Intermittent Fasting 16/8: 3 Months Weight Loss Journey
This has nothing to do with motorcycle/travel but many of you have been asking me how I lost weight recently and I decided to compile all the information and share it with you.
Over the last 2 years, I’ve gained a lot of weight as I’ve stopped exercising (being lazy) and the Movement Control Order due to Covid-19 has also been one of the factors for my weight gain as I have been at home most of the time (being inactive) and my diet has been really poor.
It was May 2021, I decided to start keeping things in check and I did a full medical check-up. Everything was fine except uric acid (oh yes, the beers) and cholesterol was a little high.
It wasn’t that bad but if I keep going on like this for another few years, I can only think I would spend more time in Hospital than riding in the future.
Just before we dive in, please note that I am not a health guru or a fitness coach. This article is merely to share my weight loss journey. What worked for me may not work for you and before you try it out, please consult your Doctor to see if my weight loss plan is suitable for you.
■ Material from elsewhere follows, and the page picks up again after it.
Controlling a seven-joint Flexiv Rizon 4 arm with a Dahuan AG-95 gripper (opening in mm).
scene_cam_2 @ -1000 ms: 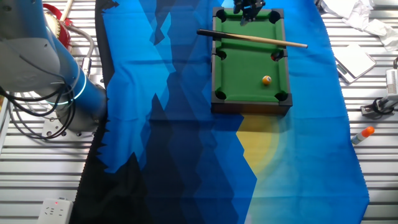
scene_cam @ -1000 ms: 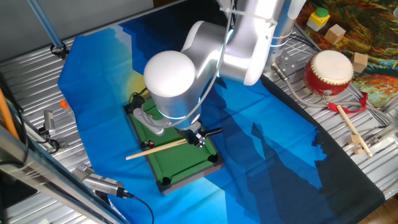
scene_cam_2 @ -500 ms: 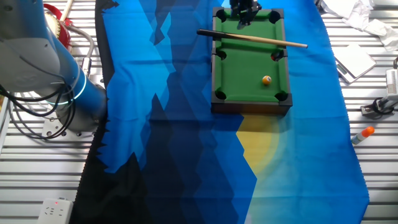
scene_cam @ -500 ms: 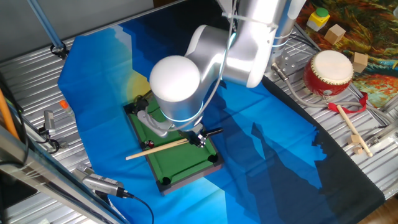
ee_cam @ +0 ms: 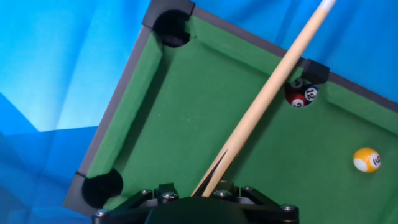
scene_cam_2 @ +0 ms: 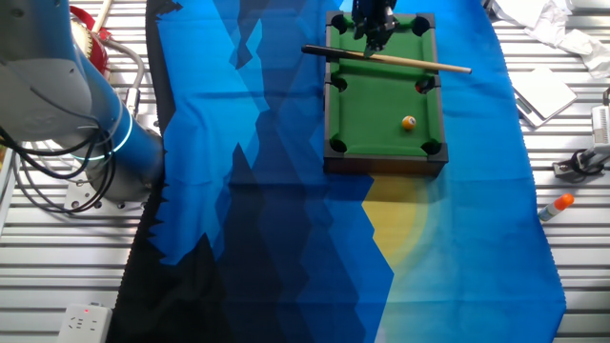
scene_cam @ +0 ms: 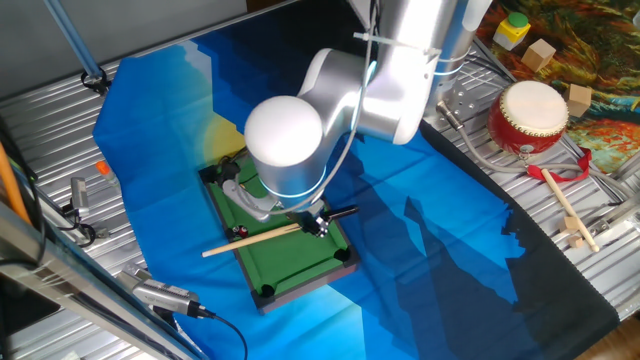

(OK, that’s the disclaimer)
What You Did To Lose Weight?
First of all, I didn’t take any magic pills, or supplements (if that is what you wondering), I did it the natural way with dedication 🙂 oh yes, no shortcuts!
I did Intermittent Fasting (IF) to lose about 21 KG in 3 months and PLEASE, watch the video explanation below about IF;
Simple Explanation: When you consume food, it is turned into glucose which is used for energy. The extra energy from food is stored in the liver and fat. If you eat more than you should and don’t exercise to burn them off, you will gain weight.
If you fast long enough, the body will use the energy stored in the liver and when that runs out, your body will use body fat for energy which will make you lose weight over time.
Next, please read the article at the link below:
Intermittent Fasting Beginner’s Guide
Intermittent Fasting Methods
There are several different ways of doing intermittent fasting which you can read in the IF guide above. The one I am doing is the 16/8 method which involves skipping breakfast and restricting your daily eating period to 8 hours, such as 12–8 p.m. Then you fast for 16 hours in between.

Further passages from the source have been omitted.